Will the fact that a charity works toward the Millennium Development Goals (or doesn’t) make or break a charity by itself? No, but it does help our staff and interns get a better picture of the work being done, and gives an edge to one organization over another that may be relatively equal, all other points considered.

How we’ve done thus far
In the early spring of 2013, one of our interns, who had experience in studying the Millennium Development Goals through master’s level coursework and time in an international refugee agency, helped FBB look back through past beneficiary records to see which goals had been represented by these beneficiaries.

By going through, mission by mission and program by program for each past beneficiary, we were able to see that we had actually done a pretty solid job—no goal had fewer than nine organizations that worked either directly or indirectly in achieving that goal through one of its major programs.

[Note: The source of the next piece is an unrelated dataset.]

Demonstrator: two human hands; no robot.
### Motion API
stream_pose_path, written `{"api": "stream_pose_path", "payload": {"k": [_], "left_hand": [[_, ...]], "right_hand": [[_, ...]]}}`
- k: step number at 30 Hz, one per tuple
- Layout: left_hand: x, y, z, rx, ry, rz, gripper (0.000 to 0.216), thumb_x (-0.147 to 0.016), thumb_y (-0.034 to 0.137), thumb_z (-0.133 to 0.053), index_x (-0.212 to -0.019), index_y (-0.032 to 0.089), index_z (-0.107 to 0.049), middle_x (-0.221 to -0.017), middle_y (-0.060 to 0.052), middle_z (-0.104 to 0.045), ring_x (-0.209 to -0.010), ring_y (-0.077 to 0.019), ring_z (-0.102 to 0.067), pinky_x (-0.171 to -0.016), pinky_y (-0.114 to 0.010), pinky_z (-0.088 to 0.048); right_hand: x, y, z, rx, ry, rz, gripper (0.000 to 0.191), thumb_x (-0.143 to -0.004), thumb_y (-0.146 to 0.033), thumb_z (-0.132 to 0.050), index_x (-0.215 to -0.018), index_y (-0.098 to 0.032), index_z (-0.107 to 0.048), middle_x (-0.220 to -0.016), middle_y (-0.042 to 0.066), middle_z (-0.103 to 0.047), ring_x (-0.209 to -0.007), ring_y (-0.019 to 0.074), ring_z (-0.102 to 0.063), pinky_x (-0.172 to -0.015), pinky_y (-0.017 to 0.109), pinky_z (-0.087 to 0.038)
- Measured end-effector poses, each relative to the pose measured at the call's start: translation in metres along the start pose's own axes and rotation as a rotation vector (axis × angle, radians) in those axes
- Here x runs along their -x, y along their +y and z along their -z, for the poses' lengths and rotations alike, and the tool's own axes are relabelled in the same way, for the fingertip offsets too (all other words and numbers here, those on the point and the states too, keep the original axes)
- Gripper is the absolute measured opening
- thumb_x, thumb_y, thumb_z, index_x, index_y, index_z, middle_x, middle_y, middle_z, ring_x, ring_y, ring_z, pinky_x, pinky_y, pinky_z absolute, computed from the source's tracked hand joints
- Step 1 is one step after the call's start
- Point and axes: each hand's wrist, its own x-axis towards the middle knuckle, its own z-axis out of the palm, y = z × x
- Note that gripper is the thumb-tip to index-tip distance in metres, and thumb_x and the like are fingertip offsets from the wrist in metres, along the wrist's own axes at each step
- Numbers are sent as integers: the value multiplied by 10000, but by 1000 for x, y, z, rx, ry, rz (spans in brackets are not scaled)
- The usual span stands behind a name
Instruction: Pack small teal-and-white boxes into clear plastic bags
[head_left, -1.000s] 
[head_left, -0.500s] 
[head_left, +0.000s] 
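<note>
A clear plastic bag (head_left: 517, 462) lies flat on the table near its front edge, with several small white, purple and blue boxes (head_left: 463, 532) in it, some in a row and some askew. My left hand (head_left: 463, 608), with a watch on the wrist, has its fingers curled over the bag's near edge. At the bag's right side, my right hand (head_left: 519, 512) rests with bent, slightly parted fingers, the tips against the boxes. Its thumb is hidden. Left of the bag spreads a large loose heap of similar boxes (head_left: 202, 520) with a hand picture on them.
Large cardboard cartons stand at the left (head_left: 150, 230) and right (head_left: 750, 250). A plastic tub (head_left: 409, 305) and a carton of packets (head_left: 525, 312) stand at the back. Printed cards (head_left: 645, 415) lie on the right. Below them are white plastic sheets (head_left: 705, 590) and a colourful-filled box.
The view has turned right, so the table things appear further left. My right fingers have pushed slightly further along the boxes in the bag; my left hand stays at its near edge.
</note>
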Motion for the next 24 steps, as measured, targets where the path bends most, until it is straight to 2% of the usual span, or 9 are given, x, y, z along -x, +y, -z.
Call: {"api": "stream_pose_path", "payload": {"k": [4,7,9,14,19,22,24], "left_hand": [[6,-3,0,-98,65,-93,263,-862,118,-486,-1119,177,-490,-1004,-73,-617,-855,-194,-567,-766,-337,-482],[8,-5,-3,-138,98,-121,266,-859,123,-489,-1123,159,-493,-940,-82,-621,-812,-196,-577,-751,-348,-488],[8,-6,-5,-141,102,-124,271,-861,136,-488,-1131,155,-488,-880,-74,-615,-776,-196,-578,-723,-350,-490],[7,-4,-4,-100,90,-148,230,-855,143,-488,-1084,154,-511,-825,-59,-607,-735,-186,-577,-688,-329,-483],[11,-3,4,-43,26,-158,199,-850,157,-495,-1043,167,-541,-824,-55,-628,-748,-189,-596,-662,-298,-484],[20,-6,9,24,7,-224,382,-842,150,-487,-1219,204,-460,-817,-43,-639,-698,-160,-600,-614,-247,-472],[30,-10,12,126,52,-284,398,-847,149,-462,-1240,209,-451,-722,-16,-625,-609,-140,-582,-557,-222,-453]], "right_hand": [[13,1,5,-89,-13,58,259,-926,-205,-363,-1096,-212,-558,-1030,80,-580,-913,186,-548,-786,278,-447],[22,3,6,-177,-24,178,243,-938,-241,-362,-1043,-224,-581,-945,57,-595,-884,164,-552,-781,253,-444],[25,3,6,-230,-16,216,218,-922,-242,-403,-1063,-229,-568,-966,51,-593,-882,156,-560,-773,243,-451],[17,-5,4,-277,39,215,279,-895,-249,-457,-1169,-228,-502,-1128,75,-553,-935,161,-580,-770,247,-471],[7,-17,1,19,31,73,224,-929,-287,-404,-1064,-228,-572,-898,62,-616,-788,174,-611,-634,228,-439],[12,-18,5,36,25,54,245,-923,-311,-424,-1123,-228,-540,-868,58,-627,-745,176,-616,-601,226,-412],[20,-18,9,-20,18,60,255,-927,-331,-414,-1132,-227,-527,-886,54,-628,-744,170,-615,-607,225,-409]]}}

Certainly, however, some goals were more represented than others. FBB has long been dedicated to The Natural World and Poverty and Health as large-scale program areas, and, thus, the goals of environmental sustainability (Goal 7) and relieving extreme hunger and poverty (Goal 1) were far more represented than the next closest goals.

We also discovered many program areas that had been overlooked, even within those overarching areas of poverty and health. HIV/AIDS (which is combined with malaria and tuberculosis reduction in Goal 6) and child health (Goal 4) were the two least represented areas, and are realms we are working to represent more heavily in the coming quarters.

Even with some fields less represented, we were rather proud of our overall representation. The beneficiaries we’ve chosen have sometimes represented only one area (Dian Fossey Gorilla Fund, Goal 7, for example) and sometimes multiple goals (last quarter’s Buddhist Global Relief touches upon four or five goals with their programs, depending on which partnerships are running at a given time).

Those that don’t necessarily fit into a goal (our LGBT or secular-focused organizations) have goals that are just as valuable in mind—goals that affect the well-being and human rights of citizens all around the world.

We’re excited about the diversity of organizations the MDG guidelines will help bring us, as they ensure we consider a full range of work being done across our world. We hope to use this opportunity to educate our community about the continued work that must be done worldwide to even the gap between developed and developing—even as the goals themselves come to an end in 2015.